LTI Provider Architectural Direction

Overview

This page is meant to give a current and accurate description of the architectural direction of a subset of the LTI Provider functionality of edX.  Unless explicitly stated otherwise, the terms OpenEdx, edX, and edX platform may be used interchangeably throughout this document.

There are many useful documents reachable from the LTI Space Home Page, but they require curating to bring them up to date.  While that will be an ongoing process, some topics have bubbled up in the community and will be addressed here.

LTI Resources and Courses

LTI resources served from the edX platform (e.g. problems, units, subsections, chapters) are meant to be consumed as small components hosted by an external LMS (the LTI Consumer).  According to the basic relationship set up by the LTI Specification, it is the responsibility of the external host LMS (the LTI Consumer) to determine the relationship between these individual resources and any concept of a course.  Edx as an LTI Provider cannot make any statements about collections of LTI resources as a course in the external LMS.  The fact that these LTI resources, according to the current implementation in edX, are also created in the context of an edX course is not called for as part of the LTI Specification.  According to the original edX as LTI Provider architecture document, this decision was made in part because it "...greatly simplifies the user management and [resource] permissioning model...".

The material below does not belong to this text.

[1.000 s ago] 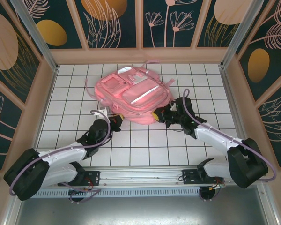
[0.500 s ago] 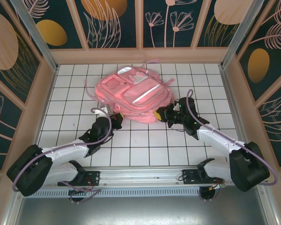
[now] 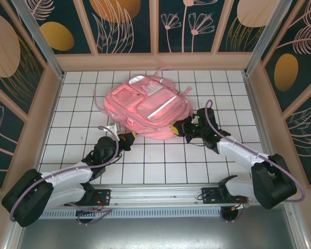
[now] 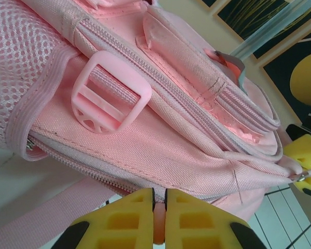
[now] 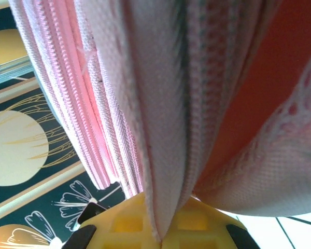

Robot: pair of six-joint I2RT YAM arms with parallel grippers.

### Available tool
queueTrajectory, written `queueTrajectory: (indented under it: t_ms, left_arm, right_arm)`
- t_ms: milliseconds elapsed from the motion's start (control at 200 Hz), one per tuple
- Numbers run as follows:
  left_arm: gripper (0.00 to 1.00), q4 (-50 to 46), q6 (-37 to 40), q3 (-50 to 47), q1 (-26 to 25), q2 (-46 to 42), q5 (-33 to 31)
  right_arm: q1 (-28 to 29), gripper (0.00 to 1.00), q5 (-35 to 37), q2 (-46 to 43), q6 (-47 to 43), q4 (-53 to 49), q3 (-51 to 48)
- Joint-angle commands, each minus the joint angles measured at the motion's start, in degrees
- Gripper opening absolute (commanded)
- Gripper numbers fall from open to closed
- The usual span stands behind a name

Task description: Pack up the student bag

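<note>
The left pincer (image 4: 159, 207) is pressed shut on a thin sliver of pink. We take this to be a fold or tab from the near edge of the student bag (image 3: 147, 106), though so little shows between the yellow pads that we cannot tell which part it is. The right pincer (image 5: 160, 228) is also closed, with a pleat of the bag's fabric running straight down into its grip.

In the top view the bag lies flat on the white gridded surface (image 3: 78, 104), in the upper middle of the frame. Its front pockets face up and a strap (image 3: 97, 101) trails off to the left. The two pincers sit at the bag's lower edge, one at the lower left corner and one at the lower right.

We judge that gripping both ends of one edge serves to control soft cloth. A single grip would let the bag swing or bunch, while two can stretch the edge taut, drag the bag or tip it up.

In the left wrist view a pink buckle (image 4: 111, 91) lies flat against the side, and the zipper (image 4: 171, 83) above it looks closed. We therefore think this is still preparation, positioning the bag rather than filling it. The main risk we see is the thin pinch on the left slipping free under tension.
</note>
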Motion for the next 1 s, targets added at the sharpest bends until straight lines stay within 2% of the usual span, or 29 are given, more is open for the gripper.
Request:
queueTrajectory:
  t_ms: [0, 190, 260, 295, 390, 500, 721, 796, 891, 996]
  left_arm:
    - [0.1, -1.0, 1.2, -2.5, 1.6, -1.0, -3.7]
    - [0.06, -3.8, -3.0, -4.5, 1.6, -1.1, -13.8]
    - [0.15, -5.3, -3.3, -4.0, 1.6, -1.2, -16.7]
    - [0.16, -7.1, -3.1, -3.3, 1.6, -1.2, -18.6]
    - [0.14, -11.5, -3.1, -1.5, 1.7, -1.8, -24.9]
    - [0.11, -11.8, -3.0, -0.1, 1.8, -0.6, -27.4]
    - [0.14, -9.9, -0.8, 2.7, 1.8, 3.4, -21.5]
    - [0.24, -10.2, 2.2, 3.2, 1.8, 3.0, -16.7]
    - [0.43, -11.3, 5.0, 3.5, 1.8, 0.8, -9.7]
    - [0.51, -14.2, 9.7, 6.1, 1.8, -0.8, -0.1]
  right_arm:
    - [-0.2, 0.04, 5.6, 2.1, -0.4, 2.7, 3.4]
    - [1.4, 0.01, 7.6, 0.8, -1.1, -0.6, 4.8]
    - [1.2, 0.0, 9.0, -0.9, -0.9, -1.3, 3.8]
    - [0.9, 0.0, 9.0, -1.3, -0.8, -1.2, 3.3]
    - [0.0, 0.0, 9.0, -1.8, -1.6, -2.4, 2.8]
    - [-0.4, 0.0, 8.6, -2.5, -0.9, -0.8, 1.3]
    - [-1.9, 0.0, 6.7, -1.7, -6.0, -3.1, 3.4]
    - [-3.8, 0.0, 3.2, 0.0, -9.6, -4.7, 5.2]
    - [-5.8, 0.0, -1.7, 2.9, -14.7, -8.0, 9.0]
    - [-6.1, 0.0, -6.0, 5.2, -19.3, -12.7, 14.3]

As stated in this same architecture document, based on the current implementation of edX as an LTI Provider, it is still currently recommended to use a separate edX course for these LTI resources.  It is also recommended that the course should never be used by non-LTI users.  

However, based on the above discussion of the roles of LTI Consumer and LTI Provider in relationship to a course, the future architectural direction of LTI resources inside edX should allow for the loosening of this dependency.  Any requests or decisions that couple LTI resources served through edX as an LTI Provider even more tightly to an edX course leaves less flexibility around this functionality by making assumptions about the grouping of this content that may not be true in the future.

One such request was to enroll LTI users in the edX course used in the current LTI Provider implementation.  This would more greatly couple our LTI Provider implementation to edX courses.  The original architecture document details that this enrollment of LTI users was avoided.  However, this document also leaves unanswered question about the future intention of this coupling.  For example, it explains how analytics data is coupled with the edX course, but not why, nor how and if that coupling can equally be loosened.

It is also understood that the single float outcome that is returned by LTI 1.1 may not be sufficient, and an LTI Consumer may require more data from the edX platform in the future.  If other administrative data is required, we will need to discuss APIs that can extend the current implementation through some standard specification, whether that be something from LTI 2.0, or an XBlock-like extension, or some similar standard.  This has not been designed in detail, but is acknowledged here to give an indication of the ways in which the LTI Provider implementation might be extended if necessary.